-- Task requirements --
Scan the data below and copy each line where "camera" occurs.

Recorded data
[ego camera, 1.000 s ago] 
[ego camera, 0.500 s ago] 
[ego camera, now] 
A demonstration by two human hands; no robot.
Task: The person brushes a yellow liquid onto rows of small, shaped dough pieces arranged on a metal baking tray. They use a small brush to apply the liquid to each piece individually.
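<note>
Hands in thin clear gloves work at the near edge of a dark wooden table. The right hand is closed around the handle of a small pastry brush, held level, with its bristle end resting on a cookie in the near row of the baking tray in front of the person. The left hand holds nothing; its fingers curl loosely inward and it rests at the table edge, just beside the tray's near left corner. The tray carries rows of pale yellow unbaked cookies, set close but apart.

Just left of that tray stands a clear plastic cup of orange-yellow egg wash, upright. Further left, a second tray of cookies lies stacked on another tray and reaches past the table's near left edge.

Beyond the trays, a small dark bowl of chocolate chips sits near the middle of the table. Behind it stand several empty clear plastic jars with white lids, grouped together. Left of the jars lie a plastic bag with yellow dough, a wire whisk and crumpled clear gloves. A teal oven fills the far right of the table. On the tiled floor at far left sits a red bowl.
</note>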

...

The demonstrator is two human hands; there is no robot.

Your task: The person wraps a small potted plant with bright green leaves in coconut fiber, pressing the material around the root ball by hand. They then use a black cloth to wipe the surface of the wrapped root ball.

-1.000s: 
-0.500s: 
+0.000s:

-- Solution for this problem --
[ego camera, 1.000 s ago] 
[ego camera, 0.500 s ago] 
[ego camera, now] 

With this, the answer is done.